Beneath this task are records; print exactly the stretch of them from the line with "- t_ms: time" through the line with "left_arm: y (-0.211", both ends included.

* * * * * * *

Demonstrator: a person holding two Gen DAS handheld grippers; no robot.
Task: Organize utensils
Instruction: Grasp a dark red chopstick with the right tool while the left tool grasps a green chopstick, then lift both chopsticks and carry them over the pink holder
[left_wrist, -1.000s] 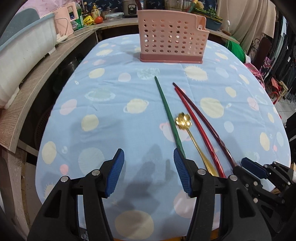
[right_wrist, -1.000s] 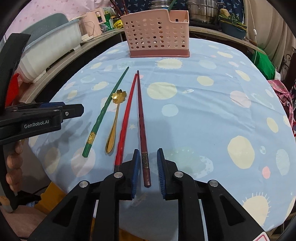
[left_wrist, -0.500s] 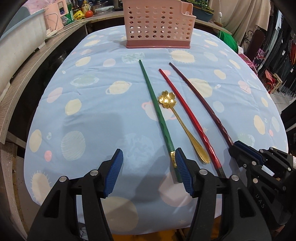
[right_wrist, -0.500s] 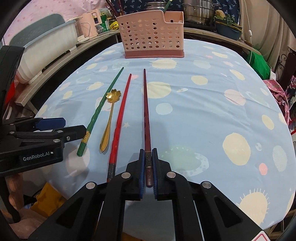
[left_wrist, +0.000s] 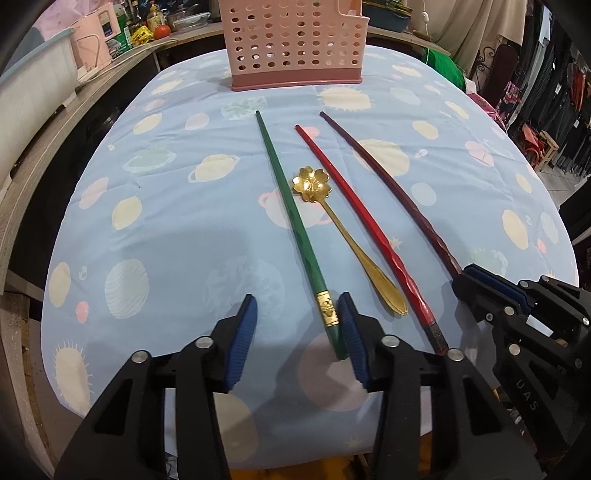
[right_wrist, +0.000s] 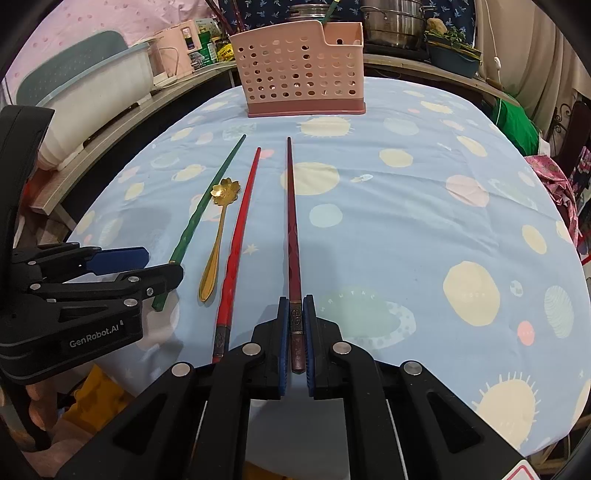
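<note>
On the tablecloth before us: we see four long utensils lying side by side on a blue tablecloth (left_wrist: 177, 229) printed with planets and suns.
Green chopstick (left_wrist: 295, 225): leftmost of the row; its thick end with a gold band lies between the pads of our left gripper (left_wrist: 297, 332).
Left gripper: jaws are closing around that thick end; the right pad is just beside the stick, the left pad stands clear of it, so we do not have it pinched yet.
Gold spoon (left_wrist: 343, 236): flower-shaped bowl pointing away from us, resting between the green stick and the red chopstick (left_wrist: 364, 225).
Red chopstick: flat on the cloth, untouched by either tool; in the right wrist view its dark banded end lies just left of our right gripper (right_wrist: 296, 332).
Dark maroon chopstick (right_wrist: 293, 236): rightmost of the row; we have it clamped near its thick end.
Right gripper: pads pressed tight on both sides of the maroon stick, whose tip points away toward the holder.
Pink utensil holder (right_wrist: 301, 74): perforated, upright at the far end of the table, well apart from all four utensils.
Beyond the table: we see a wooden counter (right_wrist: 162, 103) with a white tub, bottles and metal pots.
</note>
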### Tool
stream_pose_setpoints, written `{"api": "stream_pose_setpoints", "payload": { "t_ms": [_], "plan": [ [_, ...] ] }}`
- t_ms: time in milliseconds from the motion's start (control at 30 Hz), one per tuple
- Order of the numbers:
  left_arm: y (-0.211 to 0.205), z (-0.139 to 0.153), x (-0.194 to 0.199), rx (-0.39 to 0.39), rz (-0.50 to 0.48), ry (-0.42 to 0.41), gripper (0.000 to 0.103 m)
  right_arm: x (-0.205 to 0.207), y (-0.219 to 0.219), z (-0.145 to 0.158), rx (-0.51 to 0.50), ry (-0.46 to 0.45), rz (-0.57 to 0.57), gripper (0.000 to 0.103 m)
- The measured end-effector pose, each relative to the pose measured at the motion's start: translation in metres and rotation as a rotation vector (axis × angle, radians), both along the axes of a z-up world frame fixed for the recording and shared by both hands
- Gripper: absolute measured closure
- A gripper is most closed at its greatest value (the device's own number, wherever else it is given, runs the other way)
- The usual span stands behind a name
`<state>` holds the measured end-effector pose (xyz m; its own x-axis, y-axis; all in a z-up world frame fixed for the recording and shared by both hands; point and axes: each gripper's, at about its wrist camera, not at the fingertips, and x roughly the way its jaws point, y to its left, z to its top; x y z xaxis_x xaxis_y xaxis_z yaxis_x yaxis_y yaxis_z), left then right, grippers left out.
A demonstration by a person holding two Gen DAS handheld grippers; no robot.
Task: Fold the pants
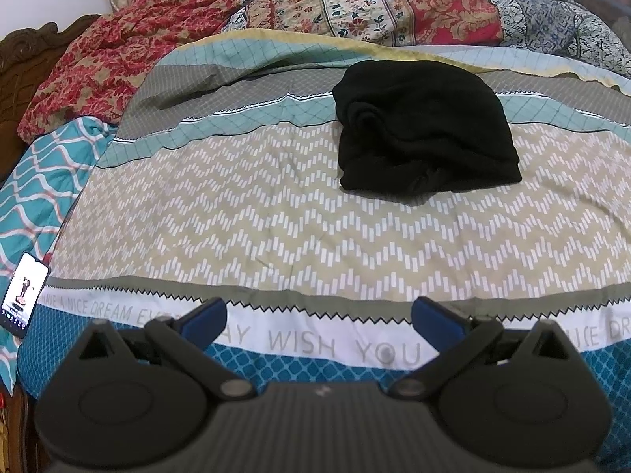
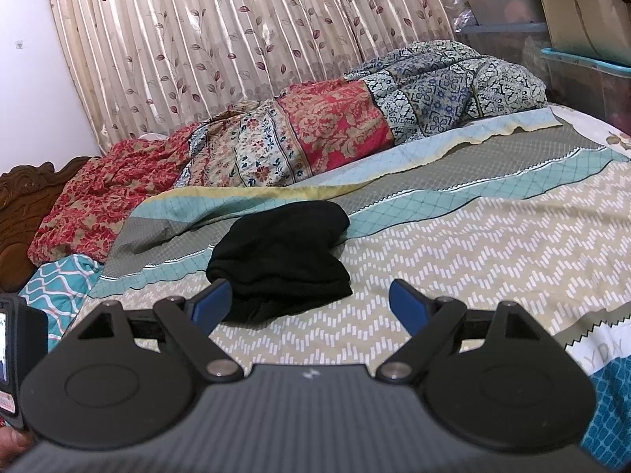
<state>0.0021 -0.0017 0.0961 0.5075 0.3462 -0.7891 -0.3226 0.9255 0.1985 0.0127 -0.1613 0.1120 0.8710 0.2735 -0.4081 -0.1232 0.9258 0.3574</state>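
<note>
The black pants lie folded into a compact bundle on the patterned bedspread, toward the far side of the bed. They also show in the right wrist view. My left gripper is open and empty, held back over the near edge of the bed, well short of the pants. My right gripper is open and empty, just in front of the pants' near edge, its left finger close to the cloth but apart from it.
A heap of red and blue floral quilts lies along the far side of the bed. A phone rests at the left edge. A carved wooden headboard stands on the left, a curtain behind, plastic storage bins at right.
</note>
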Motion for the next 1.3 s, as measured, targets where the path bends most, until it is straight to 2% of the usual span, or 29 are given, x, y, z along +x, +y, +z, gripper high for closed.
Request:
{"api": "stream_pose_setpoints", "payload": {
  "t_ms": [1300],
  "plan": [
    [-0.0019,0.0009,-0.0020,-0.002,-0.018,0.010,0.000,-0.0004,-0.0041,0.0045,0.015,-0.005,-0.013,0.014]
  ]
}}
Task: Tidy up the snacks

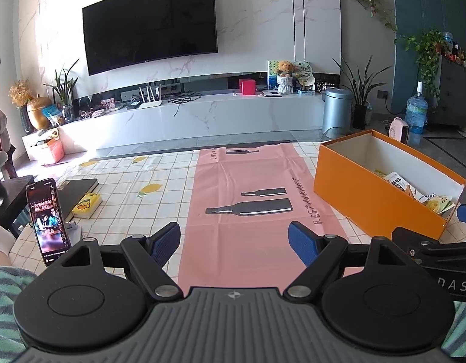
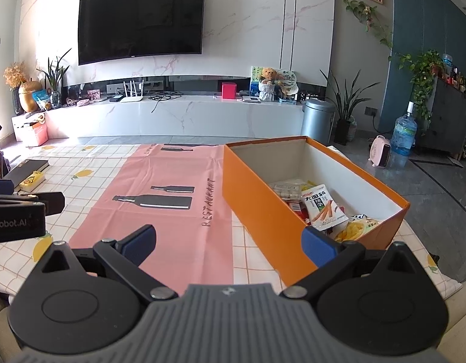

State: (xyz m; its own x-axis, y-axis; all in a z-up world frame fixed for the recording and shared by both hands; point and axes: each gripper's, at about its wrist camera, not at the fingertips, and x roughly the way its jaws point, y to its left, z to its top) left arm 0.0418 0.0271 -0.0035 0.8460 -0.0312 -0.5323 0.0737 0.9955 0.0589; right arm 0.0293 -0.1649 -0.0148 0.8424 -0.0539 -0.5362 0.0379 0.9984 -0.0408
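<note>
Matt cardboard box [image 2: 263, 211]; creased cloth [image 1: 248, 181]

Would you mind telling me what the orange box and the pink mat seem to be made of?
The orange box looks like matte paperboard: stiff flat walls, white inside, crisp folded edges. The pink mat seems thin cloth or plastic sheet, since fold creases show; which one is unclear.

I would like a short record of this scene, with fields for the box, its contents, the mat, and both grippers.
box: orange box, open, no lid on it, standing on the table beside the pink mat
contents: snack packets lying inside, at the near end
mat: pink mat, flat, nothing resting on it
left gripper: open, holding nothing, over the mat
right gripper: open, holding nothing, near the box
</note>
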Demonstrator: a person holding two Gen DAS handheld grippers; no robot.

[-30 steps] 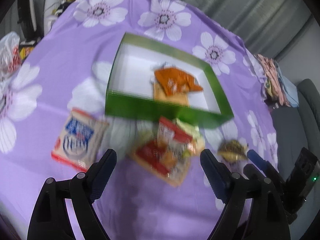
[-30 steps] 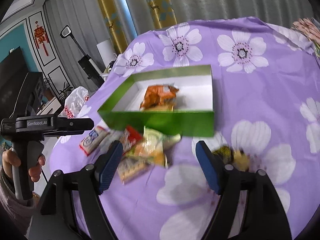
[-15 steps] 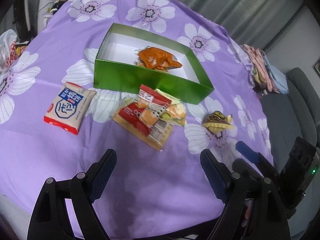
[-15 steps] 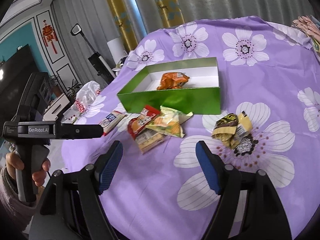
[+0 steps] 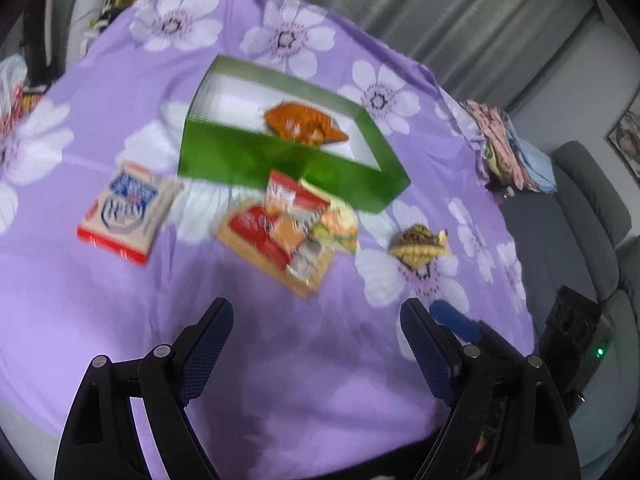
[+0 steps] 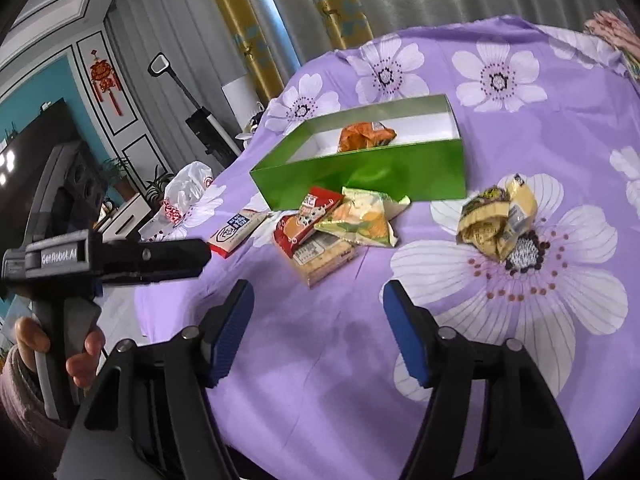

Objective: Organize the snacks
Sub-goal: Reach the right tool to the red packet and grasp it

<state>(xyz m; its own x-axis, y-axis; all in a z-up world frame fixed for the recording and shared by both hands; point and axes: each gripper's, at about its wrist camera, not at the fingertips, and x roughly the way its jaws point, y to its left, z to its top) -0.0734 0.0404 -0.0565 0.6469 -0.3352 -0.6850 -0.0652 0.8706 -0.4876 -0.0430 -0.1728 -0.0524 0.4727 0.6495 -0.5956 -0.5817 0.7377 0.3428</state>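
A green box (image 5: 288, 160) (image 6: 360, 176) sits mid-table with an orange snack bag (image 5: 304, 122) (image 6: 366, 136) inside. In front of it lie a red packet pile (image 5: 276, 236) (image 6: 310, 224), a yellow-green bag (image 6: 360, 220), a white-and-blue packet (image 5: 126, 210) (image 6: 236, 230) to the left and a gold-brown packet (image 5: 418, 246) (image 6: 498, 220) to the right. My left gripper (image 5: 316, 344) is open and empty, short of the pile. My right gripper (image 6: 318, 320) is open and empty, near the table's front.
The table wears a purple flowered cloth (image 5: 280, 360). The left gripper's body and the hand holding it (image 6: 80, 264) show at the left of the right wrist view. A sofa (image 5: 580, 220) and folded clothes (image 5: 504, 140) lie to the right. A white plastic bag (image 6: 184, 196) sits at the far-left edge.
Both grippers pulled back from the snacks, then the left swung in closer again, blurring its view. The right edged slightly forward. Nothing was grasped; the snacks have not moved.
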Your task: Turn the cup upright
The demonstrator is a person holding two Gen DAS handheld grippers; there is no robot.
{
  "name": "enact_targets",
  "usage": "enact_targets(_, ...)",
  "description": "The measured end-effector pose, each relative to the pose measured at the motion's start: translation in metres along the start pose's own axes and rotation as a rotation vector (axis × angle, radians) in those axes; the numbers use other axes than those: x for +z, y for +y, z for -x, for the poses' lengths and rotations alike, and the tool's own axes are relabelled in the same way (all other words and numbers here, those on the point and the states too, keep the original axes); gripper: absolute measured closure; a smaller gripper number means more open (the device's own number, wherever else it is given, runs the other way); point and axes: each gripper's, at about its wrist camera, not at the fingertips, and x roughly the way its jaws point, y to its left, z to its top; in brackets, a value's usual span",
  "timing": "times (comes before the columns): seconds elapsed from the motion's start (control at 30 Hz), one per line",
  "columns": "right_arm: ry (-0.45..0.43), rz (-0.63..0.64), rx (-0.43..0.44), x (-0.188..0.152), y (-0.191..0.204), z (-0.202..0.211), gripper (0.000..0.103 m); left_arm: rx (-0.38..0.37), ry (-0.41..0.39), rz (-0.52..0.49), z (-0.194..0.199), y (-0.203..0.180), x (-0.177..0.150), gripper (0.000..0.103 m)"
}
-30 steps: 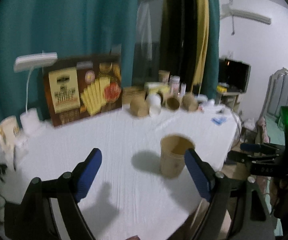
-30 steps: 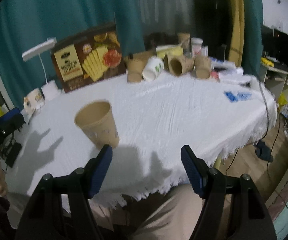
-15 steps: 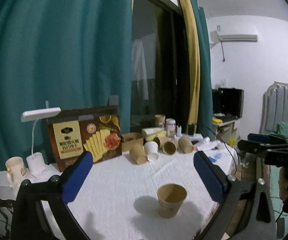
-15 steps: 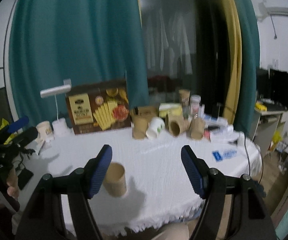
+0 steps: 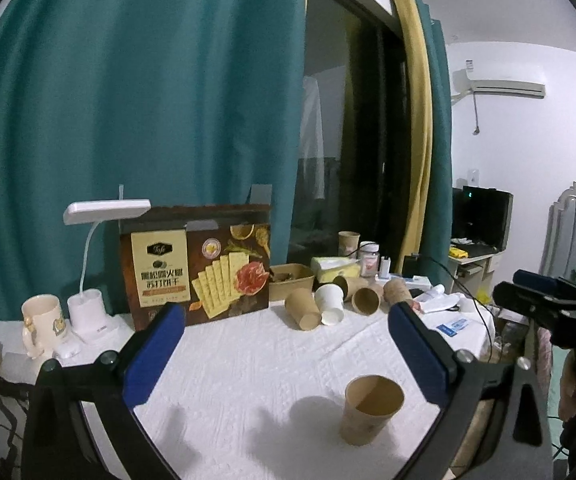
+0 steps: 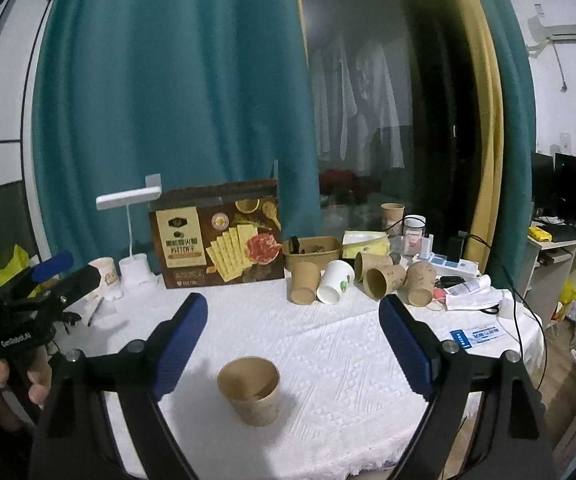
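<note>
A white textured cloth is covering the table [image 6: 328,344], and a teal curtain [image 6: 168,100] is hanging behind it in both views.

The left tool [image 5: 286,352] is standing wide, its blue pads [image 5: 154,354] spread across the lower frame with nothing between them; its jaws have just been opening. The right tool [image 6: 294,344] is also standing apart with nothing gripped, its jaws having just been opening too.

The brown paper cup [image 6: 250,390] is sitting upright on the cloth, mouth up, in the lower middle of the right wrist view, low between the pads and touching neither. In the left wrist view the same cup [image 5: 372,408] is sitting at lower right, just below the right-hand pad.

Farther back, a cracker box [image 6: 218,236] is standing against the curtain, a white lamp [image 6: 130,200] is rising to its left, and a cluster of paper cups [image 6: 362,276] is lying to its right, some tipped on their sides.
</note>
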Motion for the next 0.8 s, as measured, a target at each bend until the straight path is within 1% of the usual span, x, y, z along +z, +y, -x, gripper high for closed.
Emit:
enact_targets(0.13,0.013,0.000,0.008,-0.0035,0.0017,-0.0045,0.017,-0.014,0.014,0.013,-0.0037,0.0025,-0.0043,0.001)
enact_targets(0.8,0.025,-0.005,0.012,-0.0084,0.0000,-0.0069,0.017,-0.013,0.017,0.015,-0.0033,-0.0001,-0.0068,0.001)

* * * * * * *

Problem solution:
- t_ms: time in milliseconds from the motion's start (control at 30 Hz), one per tuple
- Order of the numbers:
  left_arm: y (-0.211 to 0.205), z (-0.139 to 0.153), x (-0.194 to 0.199), rx (-0.39 to 0.39), rz (-0.50 to 0.48), ry (-0.42 to 0.41), gripper (0.000 to 0.103 m)

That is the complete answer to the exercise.